:: Your instructions ::
Take the entries below and print, exactly, the stretch from the line containing "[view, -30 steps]" through the line containing "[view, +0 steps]", both included.

═══ Material for this task ═══

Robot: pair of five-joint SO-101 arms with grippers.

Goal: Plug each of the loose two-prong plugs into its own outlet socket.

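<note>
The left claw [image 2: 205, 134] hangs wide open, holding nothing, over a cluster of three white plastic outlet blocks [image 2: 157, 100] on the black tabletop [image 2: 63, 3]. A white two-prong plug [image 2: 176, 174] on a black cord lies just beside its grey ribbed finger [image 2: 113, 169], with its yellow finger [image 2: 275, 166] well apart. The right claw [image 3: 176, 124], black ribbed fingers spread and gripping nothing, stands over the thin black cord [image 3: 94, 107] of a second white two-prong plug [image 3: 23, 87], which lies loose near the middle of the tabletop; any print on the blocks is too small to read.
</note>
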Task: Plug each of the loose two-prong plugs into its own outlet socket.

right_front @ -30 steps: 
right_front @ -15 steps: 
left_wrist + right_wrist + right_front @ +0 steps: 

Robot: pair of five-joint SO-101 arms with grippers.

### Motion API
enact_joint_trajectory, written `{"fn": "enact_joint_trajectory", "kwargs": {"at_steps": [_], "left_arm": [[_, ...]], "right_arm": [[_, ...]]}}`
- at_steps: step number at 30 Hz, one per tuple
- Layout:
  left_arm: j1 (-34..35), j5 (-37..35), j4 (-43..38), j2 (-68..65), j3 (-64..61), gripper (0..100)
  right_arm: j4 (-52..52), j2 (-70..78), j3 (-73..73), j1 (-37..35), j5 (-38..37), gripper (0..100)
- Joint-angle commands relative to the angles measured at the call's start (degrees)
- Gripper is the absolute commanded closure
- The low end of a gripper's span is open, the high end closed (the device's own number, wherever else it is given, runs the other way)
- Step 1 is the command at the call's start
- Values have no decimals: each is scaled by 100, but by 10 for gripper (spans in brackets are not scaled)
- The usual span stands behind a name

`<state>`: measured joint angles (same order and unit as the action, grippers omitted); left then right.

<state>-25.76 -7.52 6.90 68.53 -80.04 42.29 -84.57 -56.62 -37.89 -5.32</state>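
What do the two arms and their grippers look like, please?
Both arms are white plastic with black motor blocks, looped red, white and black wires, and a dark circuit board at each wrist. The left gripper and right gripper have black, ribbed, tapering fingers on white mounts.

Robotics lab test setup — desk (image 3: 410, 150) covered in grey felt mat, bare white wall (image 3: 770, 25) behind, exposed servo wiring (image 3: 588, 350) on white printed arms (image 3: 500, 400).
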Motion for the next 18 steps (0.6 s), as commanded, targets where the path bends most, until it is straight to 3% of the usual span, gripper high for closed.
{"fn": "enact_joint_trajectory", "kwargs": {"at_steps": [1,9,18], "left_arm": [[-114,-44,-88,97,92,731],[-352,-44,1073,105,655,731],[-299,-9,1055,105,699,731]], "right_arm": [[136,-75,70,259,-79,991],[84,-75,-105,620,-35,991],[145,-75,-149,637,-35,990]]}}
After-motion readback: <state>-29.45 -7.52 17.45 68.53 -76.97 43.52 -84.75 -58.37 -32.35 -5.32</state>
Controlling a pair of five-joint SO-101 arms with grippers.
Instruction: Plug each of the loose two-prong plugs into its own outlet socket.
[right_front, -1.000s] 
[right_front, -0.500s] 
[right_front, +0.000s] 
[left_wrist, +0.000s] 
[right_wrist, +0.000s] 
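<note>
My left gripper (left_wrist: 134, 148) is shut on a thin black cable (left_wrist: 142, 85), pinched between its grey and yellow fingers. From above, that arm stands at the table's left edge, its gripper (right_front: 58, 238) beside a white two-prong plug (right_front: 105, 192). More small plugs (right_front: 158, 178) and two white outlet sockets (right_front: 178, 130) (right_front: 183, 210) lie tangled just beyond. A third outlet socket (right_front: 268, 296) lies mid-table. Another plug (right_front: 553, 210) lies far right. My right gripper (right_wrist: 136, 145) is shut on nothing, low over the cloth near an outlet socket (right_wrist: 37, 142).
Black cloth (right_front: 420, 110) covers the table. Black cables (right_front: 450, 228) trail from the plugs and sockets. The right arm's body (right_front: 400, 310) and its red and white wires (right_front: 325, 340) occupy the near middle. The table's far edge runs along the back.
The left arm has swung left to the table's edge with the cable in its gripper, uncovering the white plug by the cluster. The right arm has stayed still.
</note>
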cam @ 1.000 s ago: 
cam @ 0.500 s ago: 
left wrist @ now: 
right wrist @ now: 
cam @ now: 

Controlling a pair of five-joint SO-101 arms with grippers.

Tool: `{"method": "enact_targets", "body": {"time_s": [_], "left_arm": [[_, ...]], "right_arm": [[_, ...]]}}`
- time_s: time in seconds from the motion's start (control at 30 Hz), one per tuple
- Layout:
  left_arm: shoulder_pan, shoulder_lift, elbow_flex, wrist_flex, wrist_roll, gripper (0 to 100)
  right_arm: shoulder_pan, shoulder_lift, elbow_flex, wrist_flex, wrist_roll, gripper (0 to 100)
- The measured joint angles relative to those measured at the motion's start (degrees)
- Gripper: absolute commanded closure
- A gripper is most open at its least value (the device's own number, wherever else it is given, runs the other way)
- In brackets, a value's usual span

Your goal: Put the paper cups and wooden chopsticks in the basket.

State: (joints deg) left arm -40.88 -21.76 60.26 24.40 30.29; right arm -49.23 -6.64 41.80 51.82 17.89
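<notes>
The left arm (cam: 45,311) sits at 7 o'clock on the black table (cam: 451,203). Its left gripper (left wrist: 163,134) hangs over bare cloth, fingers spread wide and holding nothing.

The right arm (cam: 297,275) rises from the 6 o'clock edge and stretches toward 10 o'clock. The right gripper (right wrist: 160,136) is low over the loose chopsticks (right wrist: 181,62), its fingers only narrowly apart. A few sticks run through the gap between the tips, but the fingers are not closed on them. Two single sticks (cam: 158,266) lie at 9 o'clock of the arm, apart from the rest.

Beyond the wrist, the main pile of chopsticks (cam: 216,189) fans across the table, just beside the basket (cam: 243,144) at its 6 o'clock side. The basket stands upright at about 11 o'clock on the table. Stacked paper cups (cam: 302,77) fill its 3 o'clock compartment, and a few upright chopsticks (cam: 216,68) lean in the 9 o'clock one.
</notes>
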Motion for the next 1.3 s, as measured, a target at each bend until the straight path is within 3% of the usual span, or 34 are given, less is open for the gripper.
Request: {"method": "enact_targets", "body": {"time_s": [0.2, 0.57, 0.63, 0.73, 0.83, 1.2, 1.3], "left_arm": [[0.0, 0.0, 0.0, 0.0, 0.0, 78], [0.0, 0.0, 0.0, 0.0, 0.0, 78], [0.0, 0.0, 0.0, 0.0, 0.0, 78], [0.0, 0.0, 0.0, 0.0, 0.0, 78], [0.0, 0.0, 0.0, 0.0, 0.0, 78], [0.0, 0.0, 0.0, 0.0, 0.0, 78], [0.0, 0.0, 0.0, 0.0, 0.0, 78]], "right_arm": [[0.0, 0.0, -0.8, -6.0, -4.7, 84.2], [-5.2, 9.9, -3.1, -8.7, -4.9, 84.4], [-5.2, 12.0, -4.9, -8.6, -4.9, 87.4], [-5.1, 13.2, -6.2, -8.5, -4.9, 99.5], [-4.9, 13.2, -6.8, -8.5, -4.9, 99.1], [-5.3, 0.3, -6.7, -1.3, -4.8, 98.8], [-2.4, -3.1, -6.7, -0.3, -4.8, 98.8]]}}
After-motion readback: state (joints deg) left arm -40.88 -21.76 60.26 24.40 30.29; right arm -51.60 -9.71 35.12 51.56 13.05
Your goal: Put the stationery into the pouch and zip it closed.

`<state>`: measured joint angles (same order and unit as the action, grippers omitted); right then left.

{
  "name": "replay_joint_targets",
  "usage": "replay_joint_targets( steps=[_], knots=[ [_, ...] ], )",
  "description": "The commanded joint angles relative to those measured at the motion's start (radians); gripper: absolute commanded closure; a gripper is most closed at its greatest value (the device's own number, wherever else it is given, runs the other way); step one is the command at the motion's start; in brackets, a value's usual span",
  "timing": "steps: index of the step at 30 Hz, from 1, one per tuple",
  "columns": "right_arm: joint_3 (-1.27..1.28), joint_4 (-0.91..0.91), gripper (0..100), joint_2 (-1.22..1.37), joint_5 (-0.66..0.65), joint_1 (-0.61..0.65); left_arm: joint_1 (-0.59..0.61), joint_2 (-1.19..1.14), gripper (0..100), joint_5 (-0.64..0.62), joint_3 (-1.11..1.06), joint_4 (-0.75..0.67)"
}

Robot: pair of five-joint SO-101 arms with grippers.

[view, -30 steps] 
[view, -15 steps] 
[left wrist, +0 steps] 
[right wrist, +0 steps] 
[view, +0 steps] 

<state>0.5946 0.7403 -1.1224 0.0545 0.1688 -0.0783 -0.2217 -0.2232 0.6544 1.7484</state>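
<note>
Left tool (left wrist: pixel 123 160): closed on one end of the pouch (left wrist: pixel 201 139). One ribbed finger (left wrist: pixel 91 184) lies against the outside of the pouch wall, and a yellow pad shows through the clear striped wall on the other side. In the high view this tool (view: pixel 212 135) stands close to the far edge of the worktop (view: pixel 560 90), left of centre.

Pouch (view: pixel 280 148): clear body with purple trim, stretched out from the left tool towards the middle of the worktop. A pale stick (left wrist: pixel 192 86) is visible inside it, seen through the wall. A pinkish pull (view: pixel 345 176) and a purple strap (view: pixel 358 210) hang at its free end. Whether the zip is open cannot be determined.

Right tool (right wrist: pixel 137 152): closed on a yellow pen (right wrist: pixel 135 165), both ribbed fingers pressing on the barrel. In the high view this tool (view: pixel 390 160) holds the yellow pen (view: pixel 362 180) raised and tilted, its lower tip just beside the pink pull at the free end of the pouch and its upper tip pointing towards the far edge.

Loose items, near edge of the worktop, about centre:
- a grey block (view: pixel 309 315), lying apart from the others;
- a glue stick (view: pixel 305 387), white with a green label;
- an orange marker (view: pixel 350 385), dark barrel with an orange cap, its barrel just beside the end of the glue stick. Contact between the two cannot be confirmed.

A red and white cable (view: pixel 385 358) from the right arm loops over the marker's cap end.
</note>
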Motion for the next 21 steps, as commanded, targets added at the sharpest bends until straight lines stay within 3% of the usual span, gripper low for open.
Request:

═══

:: Result ::
[view, -30 steps] 
[view, -15 steps] 
[left wrist, +0 steps] 
[right wrist, +0 steps] 
[view, +0 steps] 

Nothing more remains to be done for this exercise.